Typically confined to the pelvis, endometriosis can manifest extra-pelvically in various organs, including the intestines, urinary tract, thorax, and abdominal wall. Extra-pelvic endometriosis can cause diverse and potentially life-threatening complications, such as catamenial pneumothorax [6], bowel obstruction [7], and urinary tract obstruction [8]. Due to its rarity, extragenital endometriosis is often diagnosed late, particularly when it presents in organs outside the reproductive system. This delay in diagnosis can be attributed to the fact that physicians in specialties other than gynecology may not consider endometriosis in their differential diagnosis. Furthermore, the lack of standardized treatment protocols for extragenital endometriosis can make management challenging and can significantly impact a patient's quality of life.
Extra-pelvic endometriosis often coexists with pelvic endometriosis [9], and the presence of pelvic endometriosis can serve as a clue to the diagnosis of extra-pelvic endometriosis. However, the simultaneous occurrence of endometriosis in multiple extra-pelvic sites within a single patient is extremely rare.
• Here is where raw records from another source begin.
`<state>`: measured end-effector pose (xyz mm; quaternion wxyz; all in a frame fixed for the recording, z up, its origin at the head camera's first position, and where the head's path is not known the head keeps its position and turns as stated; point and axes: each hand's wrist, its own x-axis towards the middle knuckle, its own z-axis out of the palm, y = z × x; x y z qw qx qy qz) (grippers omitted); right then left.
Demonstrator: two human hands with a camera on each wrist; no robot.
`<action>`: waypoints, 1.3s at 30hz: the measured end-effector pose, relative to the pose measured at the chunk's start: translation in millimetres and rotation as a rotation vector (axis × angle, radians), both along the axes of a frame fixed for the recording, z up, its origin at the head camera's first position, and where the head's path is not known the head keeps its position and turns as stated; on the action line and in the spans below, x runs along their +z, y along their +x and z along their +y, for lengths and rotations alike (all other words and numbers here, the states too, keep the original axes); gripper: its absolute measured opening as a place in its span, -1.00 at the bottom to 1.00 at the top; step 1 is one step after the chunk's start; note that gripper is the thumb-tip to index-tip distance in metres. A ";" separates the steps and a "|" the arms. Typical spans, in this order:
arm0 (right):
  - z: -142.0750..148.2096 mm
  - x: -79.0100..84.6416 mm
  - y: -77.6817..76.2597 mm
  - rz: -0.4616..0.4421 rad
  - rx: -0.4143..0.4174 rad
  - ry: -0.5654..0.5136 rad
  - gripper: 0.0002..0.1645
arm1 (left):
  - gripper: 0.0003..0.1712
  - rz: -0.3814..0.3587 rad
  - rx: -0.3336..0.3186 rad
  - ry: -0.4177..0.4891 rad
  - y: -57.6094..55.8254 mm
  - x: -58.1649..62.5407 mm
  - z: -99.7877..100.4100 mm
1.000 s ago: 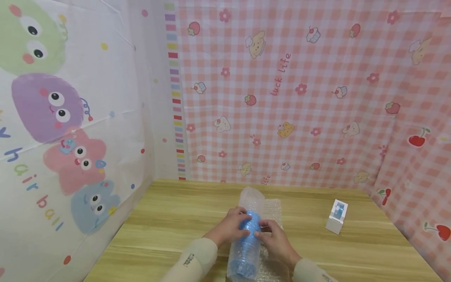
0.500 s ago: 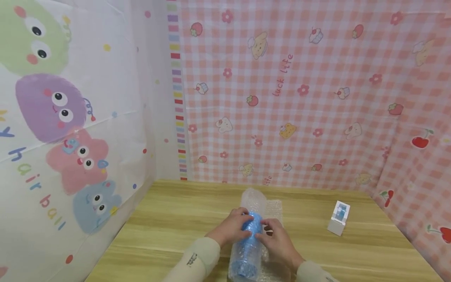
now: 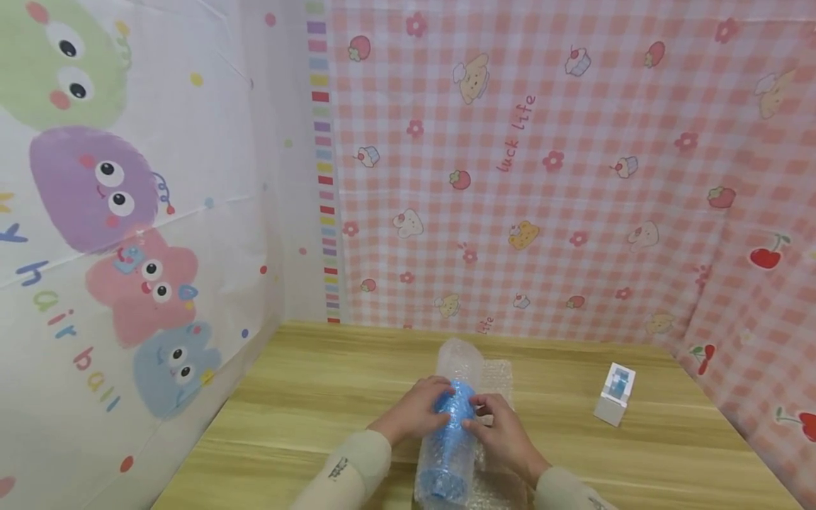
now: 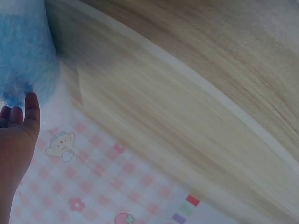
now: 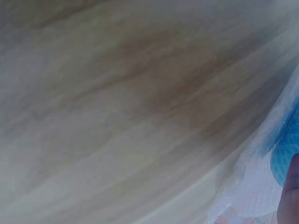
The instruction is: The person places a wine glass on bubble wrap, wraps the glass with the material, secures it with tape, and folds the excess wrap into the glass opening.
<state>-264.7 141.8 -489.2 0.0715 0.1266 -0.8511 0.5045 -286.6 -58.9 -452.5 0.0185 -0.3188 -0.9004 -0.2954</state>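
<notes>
A blue cylinder (image 3: 454,443) lies lengthwise on the table, rolled up in clear bubble wrap (image 3: 460,360); its exact kind is blurred by the layers. My left hand (image 3: 416,409) grips the roll from the left, thumb and fingers spread over its top. From the right, my right hand (image 3: 508,438) holds the roll's side with bent fingers and thumb. Under that hand a flat stretch of wrap (image 3: 499,375) runs along the table. In the left wrist view, fingertips (image 4: 32,103) meet the wrapped blue end; the right wrist view catches one finger (image 5: 290,186) beside it.
A small white box (image 3: 613,407) with a light-blue part on top stands toward the right of the wooden table (image 3: 306,397). Behind the table hangs a pink checked cloth (image 3: 433,156); a white cartoon cloth (image 3: 210,142) covers the left side.
The head view has shifted slightly. Both hands keep about the same place on the wrapped roll.
</notes>
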 end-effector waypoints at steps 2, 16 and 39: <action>0.4 -0.1 0.1 -0.007 -0.005 0.002 -0.63 | -0.53 0.005 0.003 -0.004 -0.1 -0.9 -0.4; 4.5 -4.1 2.3 -0.080 -0.036 -0.058 -0.62 | -0.51 -0.030 0.030 0.032 5.5 3.2 4.9; 5.1 1.5 2.2 0.027 -0.003 0.071 -0.57 | -0.51 -0.050 0.053 -0.059 2.3 3.3 8.6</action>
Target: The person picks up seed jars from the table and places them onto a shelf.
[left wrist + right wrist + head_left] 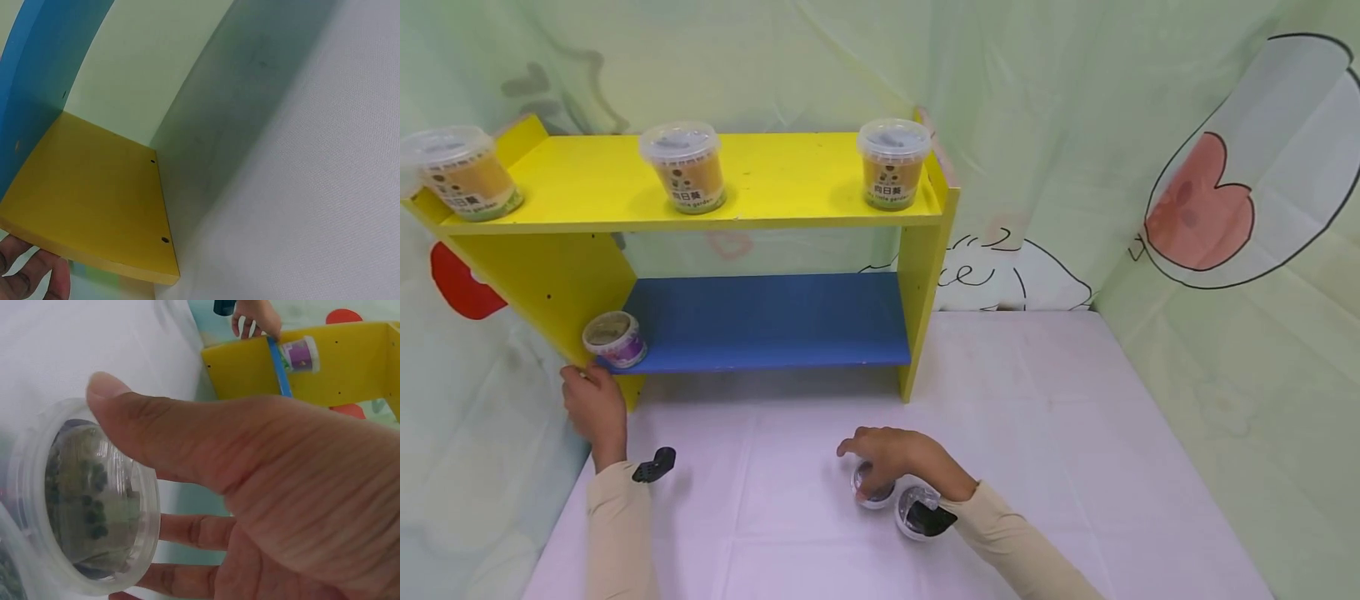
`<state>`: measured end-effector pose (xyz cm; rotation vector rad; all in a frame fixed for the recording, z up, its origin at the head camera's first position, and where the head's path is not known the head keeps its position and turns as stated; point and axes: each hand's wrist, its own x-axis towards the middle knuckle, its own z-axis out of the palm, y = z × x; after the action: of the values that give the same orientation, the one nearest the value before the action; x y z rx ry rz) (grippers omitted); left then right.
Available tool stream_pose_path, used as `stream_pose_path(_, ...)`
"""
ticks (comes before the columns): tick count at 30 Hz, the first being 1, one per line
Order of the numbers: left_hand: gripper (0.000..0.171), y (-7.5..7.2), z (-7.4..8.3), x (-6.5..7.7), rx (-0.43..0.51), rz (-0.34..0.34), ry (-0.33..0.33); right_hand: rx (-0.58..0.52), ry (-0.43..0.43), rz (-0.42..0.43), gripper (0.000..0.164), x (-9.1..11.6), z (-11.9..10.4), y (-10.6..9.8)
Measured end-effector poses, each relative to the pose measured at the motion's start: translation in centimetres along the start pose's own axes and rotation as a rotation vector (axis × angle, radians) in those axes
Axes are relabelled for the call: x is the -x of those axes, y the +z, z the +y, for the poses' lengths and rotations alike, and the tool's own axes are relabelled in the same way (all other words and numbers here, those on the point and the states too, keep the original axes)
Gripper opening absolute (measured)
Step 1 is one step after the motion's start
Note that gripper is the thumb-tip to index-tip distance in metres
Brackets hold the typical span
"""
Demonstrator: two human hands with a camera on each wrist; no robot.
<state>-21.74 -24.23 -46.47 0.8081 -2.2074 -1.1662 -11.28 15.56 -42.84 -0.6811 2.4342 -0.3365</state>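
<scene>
My left hand (595, 408) is at the front edge of the left side panel of a yellow and blue shelf (760, 321), its fingers curled against the yellow wood. Fingers (37, 275) show along that edge in the left wrist view, partly cut off. On the table my right hand (887, 454) arches over a small clear-lidded cup (94, 506), thumb across the lid and the other fingers spread on its far side. A second lidded cup (910, 504) stands beside it, partly covered by the wrist camera.
Three tall lidded cups with orange labels, left (471, 179), middle (688, 175) and right (891, 171), stand on the yellow top board. A short purple-labelled cup (621, 342) sits at the blue board's left end. Printed cloth (1037, 167) hangs behind the pale table (1037, 392).
</scene>
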Motion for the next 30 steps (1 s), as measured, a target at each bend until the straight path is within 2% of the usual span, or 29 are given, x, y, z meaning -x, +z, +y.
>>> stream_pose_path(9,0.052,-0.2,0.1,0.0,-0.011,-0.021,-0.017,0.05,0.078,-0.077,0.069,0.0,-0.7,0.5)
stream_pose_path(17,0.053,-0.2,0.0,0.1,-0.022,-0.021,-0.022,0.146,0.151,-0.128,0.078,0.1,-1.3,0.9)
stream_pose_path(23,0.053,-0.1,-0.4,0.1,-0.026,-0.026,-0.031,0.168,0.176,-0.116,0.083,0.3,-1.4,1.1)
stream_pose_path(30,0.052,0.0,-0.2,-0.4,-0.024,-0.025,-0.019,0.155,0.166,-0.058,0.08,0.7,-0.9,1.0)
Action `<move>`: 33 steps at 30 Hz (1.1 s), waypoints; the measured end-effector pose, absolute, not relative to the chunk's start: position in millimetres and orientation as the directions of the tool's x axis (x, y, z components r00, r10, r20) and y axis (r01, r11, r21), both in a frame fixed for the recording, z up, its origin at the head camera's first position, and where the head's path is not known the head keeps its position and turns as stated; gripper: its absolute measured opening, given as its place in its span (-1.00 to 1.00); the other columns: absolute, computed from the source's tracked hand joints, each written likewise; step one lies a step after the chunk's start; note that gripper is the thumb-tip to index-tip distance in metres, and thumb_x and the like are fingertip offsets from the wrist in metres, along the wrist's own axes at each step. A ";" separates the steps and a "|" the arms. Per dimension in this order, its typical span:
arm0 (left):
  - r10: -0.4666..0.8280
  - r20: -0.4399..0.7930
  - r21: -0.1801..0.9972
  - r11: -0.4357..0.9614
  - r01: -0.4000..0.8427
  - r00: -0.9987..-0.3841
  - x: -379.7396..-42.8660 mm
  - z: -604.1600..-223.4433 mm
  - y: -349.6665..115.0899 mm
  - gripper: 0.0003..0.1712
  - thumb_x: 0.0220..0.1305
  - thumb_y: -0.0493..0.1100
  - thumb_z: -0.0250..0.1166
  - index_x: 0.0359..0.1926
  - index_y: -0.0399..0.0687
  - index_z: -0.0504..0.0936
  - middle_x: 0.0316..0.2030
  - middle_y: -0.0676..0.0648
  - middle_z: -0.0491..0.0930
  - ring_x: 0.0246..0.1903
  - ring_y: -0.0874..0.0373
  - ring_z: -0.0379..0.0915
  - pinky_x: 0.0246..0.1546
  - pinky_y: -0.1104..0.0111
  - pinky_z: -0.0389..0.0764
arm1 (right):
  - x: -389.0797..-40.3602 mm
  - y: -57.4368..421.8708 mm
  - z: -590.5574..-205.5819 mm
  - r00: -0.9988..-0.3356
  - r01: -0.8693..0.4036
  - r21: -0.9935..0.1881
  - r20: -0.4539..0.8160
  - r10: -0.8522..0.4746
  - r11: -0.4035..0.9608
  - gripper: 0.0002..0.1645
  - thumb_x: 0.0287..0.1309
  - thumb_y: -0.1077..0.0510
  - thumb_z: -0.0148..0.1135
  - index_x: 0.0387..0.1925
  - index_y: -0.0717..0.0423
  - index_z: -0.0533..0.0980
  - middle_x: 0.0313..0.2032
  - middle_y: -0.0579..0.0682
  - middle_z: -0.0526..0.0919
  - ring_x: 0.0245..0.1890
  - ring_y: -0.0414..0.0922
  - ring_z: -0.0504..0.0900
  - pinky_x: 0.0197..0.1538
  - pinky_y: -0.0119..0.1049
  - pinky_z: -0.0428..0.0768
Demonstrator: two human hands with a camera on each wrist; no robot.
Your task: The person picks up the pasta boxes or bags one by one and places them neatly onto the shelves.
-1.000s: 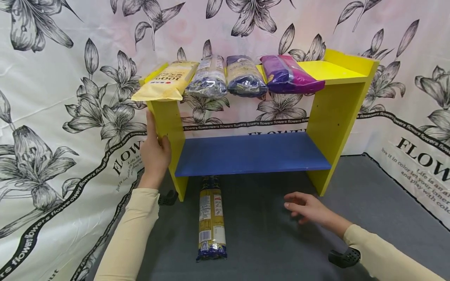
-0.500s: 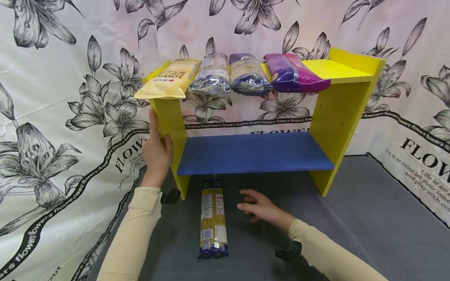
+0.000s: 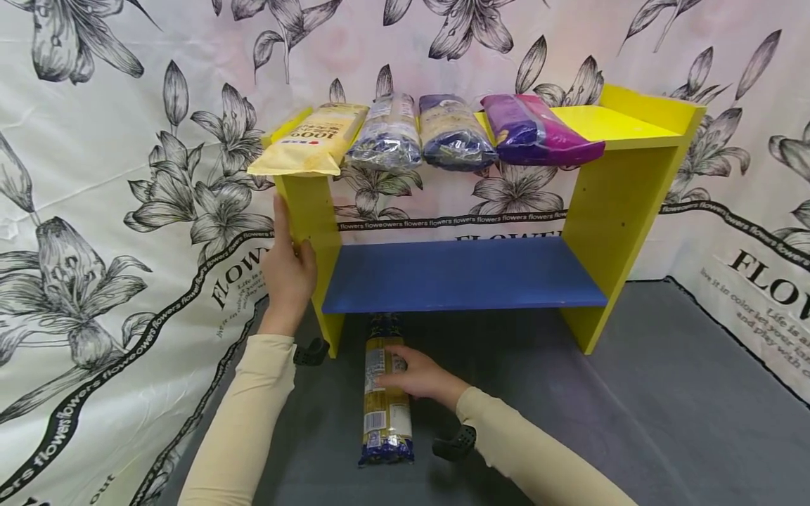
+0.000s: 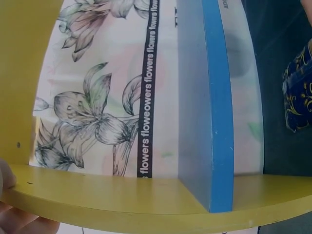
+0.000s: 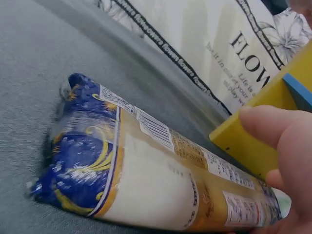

This case report presents a unique patient who experienced a 14-year clinical course characterized by the initial onset and spontaneous resolution of catamenial pneumothorax, followed by the diagnosis and treatment of inguinal endometriosis, subsequent recurrence of catamenial pneumothorax, and successful hormonal therapy. This case highlights the complex nature of endometriosis, the importance of surgical intervention, and the role of hormonal therapy in preventing recurrence, offering insights into the pathogenesis of extra-pelvic endometriosis.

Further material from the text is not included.